### [EXERCISE REQUIREMENTS]
Read the entries below and pull out each line with the string "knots".

### [DATASET EXTRACT]
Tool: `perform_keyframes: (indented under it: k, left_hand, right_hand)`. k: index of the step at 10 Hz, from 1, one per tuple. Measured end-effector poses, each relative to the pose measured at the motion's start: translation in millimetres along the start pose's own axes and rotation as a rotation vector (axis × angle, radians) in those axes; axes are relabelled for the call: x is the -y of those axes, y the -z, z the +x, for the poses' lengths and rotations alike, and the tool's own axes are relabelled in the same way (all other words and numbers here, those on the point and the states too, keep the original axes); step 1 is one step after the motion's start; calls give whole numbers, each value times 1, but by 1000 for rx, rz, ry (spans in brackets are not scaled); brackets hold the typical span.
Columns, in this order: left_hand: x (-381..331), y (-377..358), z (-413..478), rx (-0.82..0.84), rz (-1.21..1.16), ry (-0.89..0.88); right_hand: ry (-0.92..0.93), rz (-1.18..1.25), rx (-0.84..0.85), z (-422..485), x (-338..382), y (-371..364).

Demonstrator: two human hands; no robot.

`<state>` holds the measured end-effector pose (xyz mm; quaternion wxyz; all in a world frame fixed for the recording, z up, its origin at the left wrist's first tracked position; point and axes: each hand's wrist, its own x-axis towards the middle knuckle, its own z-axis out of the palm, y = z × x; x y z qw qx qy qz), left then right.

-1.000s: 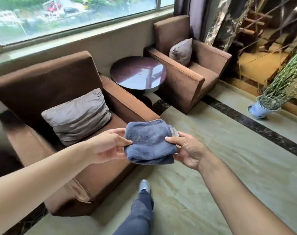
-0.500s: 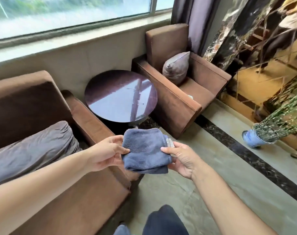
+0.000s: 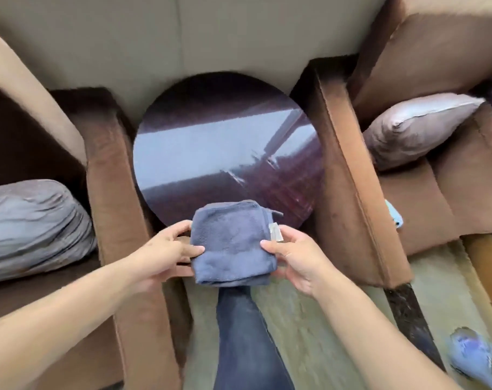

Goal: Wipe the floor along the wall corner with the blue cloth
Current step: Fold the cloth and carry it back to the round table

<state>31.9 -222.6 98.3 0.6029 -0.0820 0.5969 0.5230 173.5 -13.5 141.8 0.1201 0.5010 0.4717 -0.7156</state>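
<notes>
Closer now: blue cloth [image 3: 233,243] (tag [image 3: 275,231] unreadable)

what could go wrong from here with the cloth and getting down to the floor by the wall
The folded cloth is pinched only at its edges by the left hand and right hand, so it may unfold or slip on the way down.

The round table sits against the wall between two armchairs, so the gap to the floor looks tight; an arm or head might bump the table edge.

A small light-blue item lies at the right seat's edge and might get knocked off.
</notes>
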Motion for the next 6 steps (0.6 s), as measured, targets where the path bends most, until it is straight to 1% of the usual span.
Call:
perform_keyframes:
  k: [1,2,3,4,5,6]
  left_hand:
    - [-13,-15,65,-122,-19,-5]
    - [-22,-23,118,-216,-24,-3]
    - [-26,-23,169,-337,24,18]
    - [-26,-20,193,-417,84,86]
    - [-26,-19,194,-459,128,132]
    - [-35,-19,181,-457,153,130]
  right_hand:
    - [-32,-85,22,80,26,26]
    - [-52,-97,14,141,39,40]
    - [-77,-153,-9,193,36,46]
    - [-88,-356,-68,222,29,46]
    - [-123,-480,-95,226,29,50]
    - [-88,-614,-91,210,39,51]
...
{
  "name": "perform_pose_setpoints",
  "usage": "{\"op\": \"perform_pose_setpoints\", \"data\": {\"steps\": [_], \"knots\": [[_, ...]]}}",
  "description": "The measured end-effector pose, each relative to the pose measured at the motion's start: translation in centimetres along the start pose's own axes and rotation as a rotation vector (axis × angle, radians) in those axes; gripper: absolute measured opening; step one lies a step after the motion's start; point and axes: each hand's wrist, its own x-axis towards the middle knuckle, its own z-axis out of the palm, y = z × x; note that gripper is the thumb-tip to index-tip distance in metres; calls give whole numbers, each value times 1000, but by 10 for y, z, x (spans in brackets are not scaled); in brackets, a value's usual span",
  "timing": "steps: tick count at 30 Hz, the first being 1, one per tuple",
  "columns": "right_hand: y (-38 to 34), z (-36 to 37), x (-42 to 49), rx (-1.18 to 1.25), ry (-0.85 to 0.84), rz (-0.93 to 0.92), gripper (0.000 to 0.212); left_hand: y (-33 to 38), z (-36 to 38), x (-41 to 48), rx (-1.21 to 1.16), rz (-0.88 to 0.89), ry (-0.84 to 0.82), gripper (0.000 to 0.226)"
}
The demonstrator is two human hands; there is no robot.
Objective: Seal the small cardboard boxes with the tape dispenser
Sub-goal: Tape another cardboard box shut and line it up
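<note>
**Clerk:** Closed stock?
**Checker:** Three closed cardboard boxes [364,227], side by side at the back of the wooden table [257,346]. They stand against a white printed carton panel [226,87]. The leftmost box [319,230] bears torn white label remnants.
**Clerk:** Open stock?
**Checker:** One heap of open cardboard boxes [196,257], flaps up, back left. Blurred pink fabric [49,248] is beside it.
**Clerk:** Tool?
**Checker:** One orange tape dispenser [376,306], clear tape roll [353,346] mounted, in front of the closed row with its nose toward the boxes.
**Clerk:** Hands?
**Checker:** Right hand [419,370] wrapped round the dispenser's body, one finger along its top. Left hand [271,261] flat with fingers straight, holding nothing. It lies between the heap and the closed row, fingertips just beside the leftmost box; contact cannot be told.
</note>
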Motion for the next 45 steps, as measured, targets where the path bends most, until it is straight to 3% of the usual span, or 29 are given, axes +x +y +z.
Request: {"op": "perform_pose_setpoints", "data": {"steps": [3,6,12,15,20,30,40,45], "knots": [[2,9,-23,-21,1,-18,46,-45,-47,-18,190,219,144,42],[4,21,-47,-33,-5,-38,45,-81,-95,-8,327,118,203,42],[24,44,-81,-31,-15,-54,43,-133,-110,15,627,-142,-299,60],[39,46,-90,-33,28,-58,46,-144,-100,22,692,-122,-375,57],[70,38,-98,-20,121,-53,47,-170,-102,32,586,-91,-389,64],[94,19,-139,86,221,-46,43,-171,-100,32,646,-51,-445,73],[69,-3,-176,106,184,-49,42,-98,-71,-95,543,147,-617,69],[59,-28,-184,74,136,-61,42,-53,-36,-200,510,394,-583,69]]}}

### [OUTPUT BELOW]
  "usage": "{\"op\": \"perform_pose_setpoints\", \"data\": {\"steps\": [_], \"knots\": [[_, ...]]}}",
Request: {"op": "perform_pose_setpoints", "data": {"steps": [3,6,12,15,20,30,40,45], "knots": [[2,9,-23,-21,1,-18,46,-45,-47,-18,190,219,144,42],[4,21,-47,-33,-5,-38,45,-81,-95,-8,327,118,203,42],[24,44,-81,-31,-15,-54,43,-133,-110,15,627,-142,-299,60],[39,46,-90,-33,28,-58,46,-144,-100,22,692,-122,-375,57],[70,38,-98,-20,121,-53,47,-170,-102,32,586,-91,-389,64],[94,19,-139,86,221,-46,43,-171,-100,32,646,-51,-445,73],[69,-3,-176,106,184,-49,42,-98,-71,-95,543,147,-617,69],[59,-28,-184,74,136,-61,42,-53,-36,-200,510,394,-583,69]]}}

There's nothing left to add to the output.